→ **TASK PROMPT**
Please repeat exactly the lines below from the one containing "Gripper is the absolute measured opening" down to the one containing "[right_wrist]", both included, and nothing else.

→ **SUPPLIED DATA**
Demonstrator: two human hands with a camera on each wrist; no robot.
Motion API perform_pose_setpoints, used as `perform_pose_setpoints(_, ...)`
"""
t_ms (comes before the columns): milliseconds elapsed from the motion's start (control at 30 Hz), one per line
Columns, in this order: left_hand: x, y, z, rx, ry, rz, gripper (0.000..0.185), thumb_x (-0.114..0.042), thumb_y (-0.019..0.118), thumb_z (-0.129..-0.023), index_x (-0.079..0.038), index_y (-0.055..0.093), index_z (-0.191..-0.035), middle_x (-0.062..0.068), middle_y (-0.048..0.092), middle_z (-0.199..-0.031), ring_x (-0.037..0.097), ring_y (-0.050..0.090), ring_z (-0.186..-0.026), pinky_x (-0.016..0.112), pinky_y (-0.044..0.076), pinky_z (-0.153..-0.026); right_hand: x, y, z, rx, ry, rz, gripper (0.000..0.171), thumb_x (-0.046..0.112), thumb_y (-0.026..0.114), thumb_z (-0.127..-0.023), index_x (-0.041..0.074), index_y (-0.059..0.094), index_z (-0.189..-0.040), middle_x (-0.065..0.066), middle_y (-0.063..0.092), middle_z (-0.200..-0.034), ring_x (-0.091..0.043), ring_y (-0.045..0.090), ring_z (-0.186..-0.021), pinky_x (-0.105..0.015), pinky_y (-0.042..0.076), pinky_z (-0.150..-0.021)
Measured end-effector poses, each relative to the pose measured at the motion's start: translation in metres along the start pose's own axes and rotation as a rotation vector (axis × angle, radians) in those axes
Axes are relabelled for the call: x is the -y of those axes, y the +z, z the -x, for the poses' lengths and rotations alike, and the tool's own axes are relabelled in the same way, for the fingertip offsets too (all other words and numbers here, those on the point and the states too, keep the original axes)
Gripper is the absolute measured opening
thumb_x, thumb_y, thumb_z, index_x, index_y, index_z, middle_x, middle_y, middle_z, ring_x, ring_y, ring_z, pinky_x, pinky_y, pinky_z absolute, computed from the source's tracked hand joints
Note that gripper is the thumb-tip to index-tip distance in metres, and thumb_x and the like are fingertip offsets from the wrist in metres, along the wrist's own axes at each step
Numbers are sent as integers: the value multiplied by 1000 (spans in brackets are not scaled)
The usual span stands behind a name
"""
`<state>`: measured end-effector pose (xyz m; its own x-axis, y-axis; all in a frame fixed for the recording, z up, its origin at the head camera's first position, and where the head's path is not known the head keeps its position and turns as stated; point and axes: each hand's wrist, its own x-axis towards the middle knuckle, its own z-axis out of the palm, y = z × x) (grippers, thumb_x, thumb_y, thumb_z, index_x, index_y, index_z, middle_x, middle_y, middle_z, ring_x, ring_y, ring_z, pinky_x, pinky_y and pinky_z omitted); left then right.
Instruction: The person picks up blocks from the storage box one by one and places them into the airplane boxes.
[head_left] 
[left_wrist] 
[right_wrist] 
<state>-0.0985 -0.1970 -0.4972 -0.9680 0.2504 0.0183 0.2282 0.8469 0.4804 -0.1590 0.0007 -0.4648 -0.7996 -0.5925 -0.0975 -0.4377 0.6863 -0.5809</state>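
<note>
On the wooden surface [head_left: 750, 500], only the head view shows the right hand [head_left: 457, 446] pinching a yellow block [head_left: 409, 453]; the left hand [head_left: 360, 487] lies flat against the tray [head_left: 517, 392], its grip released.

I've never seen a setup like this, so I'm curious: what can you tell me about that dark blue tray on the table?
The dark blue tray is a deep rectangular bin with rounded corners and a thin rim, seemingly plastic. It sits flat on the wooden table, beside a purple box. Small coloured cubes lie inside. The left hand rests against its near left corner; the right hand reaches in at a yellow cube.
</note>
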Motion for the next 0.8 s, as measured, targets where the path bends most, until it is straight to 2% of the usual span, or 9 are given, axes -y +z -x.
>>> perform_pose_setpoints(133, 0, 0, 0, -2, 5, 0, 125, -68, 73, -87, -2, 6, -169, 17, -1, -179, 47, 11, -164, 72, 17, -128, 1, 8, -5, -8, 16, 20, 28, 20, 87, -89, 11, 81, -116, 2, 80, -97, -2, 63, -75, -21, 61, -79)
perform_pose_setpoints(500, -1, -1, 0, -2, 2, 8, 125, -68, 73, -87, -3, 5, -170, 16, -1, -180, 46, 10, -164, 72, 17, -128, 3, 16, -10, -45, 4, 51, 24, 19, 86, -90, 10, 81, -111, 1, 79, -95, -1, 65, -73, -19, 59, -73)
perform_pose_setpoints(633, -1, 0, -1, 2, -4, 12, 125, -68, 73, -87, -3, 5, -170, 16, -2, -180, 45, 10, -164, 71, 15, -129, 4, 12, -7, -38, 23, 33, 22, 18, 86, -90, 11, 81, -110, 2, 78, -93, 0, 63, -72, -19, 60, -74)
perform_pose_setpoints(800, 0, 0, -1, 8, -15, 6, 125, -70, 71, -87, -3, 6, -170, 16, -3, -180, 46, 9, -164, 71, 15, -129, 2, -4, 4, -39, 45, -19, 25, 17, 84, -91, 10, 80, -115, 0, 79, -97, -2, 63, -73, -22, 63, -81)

→ **RESPONSE TO THE TASK**
Gripper is the absolute measured opening
thumb_x, thumb_y, thumb_z, index_x, index_y, index_z, middle_x, middle_y, middle_z, ring_x, ring_y, ring_z, pinky_x, pinky_y, pinky_z absolute, computed from the source's tracked hand joints
Note that gripper is the thumb-tip to index-tip distance in metres, and thumb_x and the like are fingertip offsets from the wrist in metres, along the wrist's own axes at each step
Numbers are sent as integers: the value multiplied by 1000 (spans in brackets are not scaled)
The usual span stands behind a name
"""
`<state>`: measured end-effector pose (xyz m; its own x-axis, y-axis; all in a frame fixed for the recording, z up, its origin at the head camera's first position, and where the head's path is not known the head keeps its position and turns as stated; point and axes: each hand's wrist, its own x-axis towards the middle knuckle, its own z-axis out of the palm, y = z × x) (grippers, thumb_x, thumb_y, thumb_z, index_x, index_y, index_z, middle_x, middle_y, middle_z, ring_x, ring_y, ring_z, pinky_x, pinky_y and pinky_z omitted); left then right.
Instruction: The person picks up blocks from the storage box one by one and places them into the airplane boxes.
[head_left] 
[left_wrist] 
[right_wrist] 

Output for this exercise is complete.